For the fair value of available-for-sale assets see note 20. The carrying value of the trade and other receivables and cash and cash equivalents is deemed not to be materially different from the fair value.
| Financial liabilities | Group 31.3.18 £000 |
Group 31.3.17 £000 |
Company 31.3.18 £000 |
Company 31.3.17 £000 |
|---|---|---|---|---|
| Fair value through the Profit or Loss | 3,721 | 14,941 | 2,404 | 2,551 |
| Designated at Fair value through the Profit or Loss | 101,333 | 99,774 | – | – |
| Measured at amortised cost | 361,223 | 621,193 | 421,919 | 612,515 |
| Total financial liabilities | 466,277 | 735,908 | 424,323 | 615,066 |
The Convertible Bond has been designated at fair value through the profit or loss. The change in fair value of the Convertible Bond is wholly attributable to changes in market conditions. If Bondholders do not exercise their conversion right, the obligation is settled by a cash payment of £100,000,000. The difference between the carrying amount of £101,333,000 and this settlement amount is an additional liability of £1,333,000.
The financial liabilities are included in the Balance Sheet within the following headings:
| Group 31.3.18 £000 |
Group 31.3.17 £000 |
Company 31.3.18 £000 |
Company 31.3.17 £000 |
|
|---|---|---|---|---|
| Trade and other payables | 44,222 | 48,226 | 323,225 | 438,911 |
| Borrowings – current | – | 2,517 | – | – |
| Borrowings – non-current | 416,992 | 671,184 | 98,694 | 173,604 |
| Long leasehold liability | 2,189 | – | – | – |
| Derivative financial instruments | 2,874 | 13,981 | 2,404 | 2,551 |
| Total financial liabilities | 466,277 | 735,908 | 424,323 | 615,066 |
The carrying value of trade and other payables and borrowings is not deemed to be materially different from the fair value. Financial liabilities are stated in accordance with IAS 32.
The Group and Company financial instruments that are measured subsequent to initial recognition at fair value are available-for-sale assets, forward exchange contracts and interest rate swaps, caps and floors, and those designated on initial recognition.
Interest rate swaps, caps and floors are measured at the present value of future cash flows estimated and discounted based on the applicable yield curves derived from quoted interest rates.
IFRS 13 categorises financial assets and liabilities as being valued in three hierarchical levels:
Assets and liabilities measured at fair value are classified as below:
There were no transfers between categories in the current or prior year.
| Derivative financial instruments | Group 31.3.18 £000 |
Group 31.3.17 £000 |
Company 31.3.18 £000 |
Company 31.3.17 £000 |
|---|---|---|---|---|
| Interest rate caps | 123 | – | – | – |
| Interest rate swaps | (2,874) | (13,981) | – | – |
| Convertible Bond derivative element | – | – | (2,404) | (2,551) |
| (2,751) | (13,981) | (2,404) | (2,551) |
The Group's movement in the fair value of the derivative financial instruments in the year was a gain of £4,029,000 (2017: £789,000) due to interest rate caps and swaps. In accordance with IAS 39, the convertible bond is split into a loan and derivative element in the Company Balance Sheet. On initial recognition the derivative element had a value of £8,190,000. At 31 March 2018, the derivative element had a value of £2,404,000 (31 March 2017: £2,551,000) with a corresponding gain of £146,000 (2017: £4,583,000) recognised in the Income Statement. The Company's interest rate swaps were novated to a subsidiary company during the prior year.

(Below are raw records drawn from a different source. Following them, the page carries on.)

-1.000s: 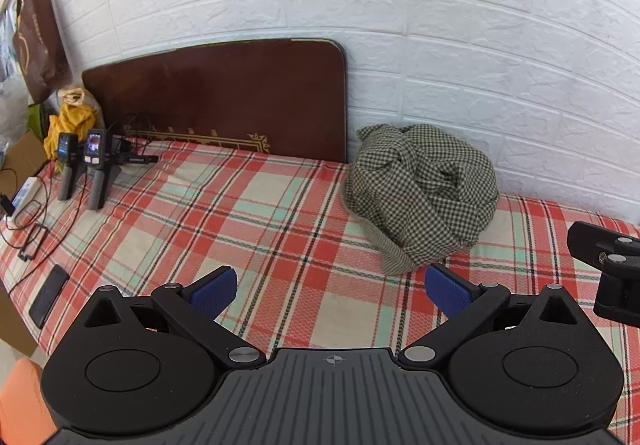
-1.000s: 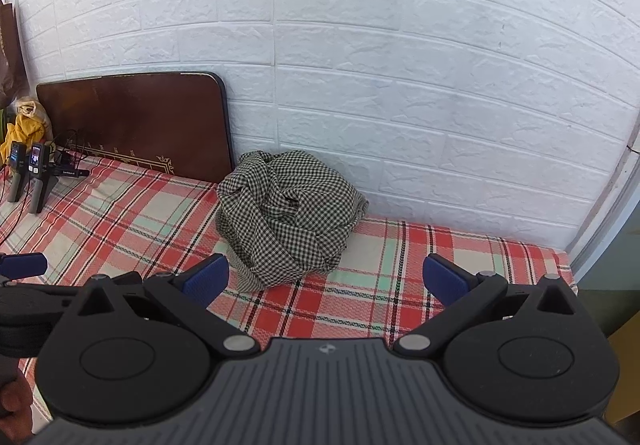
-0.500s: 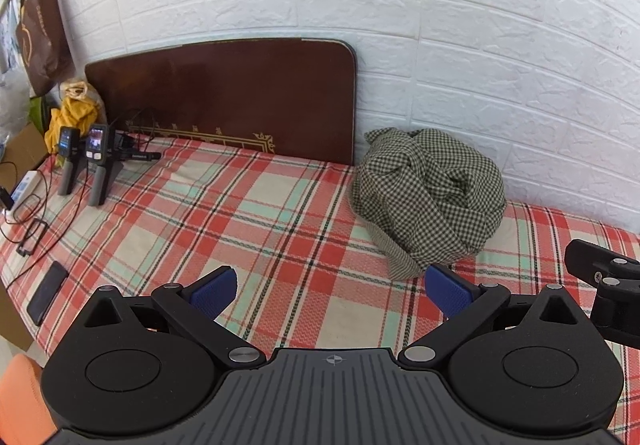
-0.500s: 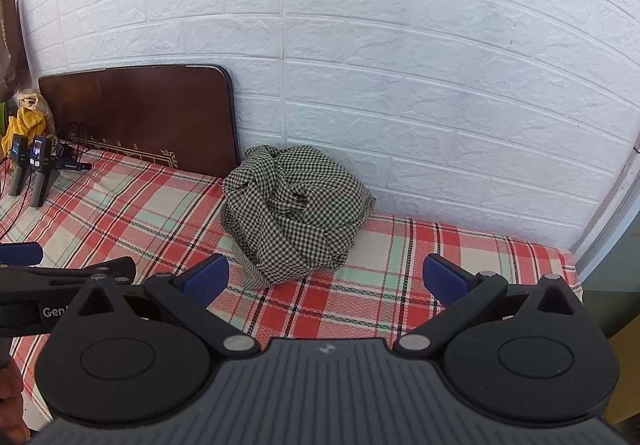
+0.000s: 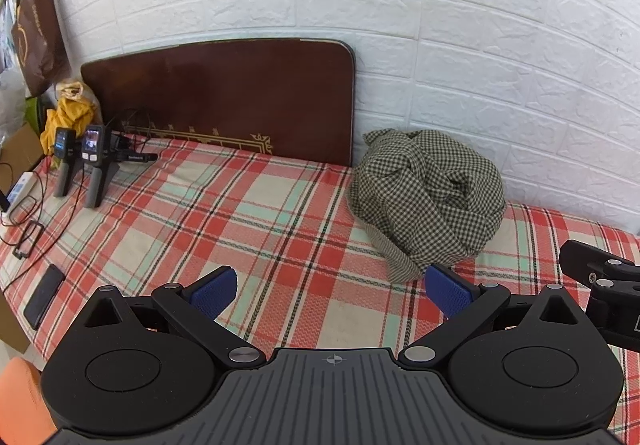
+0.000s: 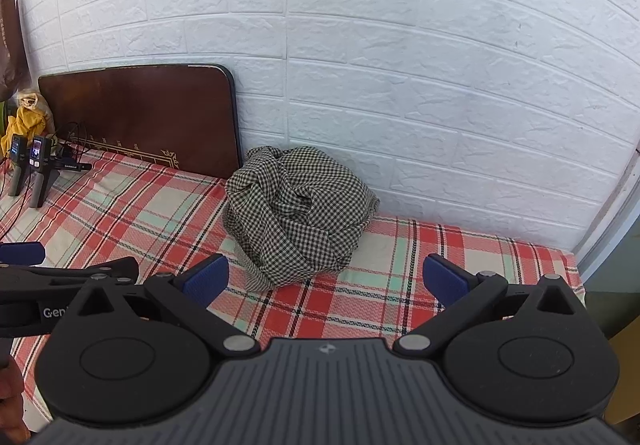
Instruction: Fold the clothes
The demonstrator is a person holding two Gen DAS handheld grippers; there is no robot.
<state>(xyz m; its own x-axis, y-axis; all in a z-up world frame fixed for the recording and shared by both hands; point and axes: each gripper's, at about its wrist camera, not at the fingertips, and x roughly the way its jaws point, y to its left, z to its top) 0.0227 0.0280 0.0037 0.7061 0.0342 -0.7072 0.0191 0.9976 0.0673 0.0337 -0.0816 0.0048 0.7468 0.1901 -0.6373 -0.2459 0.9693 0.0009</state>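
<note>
While both tongs hover level above the near part of the bed point(image 5: 240, 205), side by side and pointing toward the white brick wall point(image 6: 400, 65), the crumpled checked garment point(image 5: 428, 201) lies in a heap against that wall, just beside the dark wooden board point(image 5: 224, 97). Two handheld devices point(image 5: 80, 161) stand at the bed's far left among cables. Left tongs point(image 5: 332, 289) and right tongs point(image 6: 326, 281) gape wide, holding nothing, clear of the cloth.

Light: I see bright, even daylight on the white embossed brick wall point(image 6: 400, 65).
Shadows: soft.
Focus: sharp throughout.
Edges: fisheye bending, dark corners behind my tools.
</note>
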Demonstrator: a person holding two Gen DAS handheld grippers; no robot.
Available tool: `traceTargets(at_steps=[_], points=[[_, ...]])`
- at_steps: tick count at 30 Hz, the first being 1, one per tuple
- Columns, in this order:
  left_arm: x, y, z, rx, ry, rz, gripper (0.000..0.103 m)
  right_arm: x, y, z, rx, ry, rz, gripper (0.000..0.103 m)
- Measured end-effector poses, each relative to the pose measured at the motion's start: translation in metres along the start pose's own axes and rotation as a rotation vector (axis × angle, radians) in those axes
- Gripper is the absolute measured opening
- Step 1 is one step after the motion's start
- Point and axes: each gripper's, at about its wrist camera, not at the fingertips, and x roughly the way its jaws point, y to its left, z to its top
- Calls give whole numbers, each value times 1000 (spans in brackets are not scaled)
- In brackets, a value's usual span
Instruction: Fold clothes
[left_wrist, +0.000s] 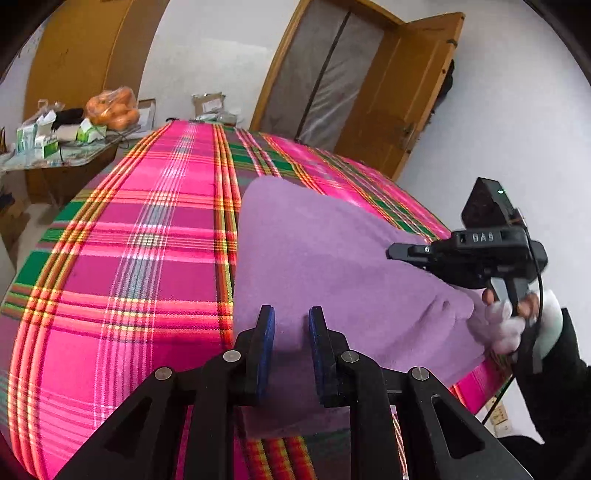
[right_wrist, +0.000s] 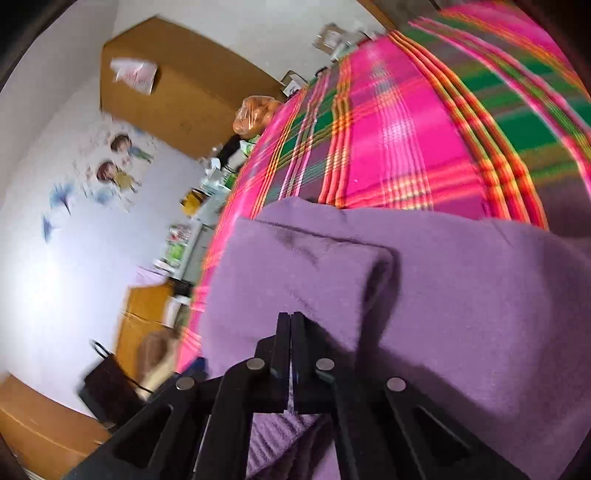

Credit risks arise from the possibility that customers may not be able to settle their obligations as agreed. To manage this risk the Group periodically assesses the financial reliability of customers, taking into account their financial position, past experience and other factors.
As at 31 March 2018 the Group had total credit risk exposure excluding cash of £99,795,000, all of which is loans and receivables. The cash is held with reputable banking institutions and in client accounts with solicitors and managing agents and therefore credit risk is considered low.
All other debtors are deemed to be recoverable.
All Company debtors are considered to be fully recoverable.
The Group is not reliant on any major customer for its ability to continue as a going concern.
For further information on trade and other receivables, see note 21.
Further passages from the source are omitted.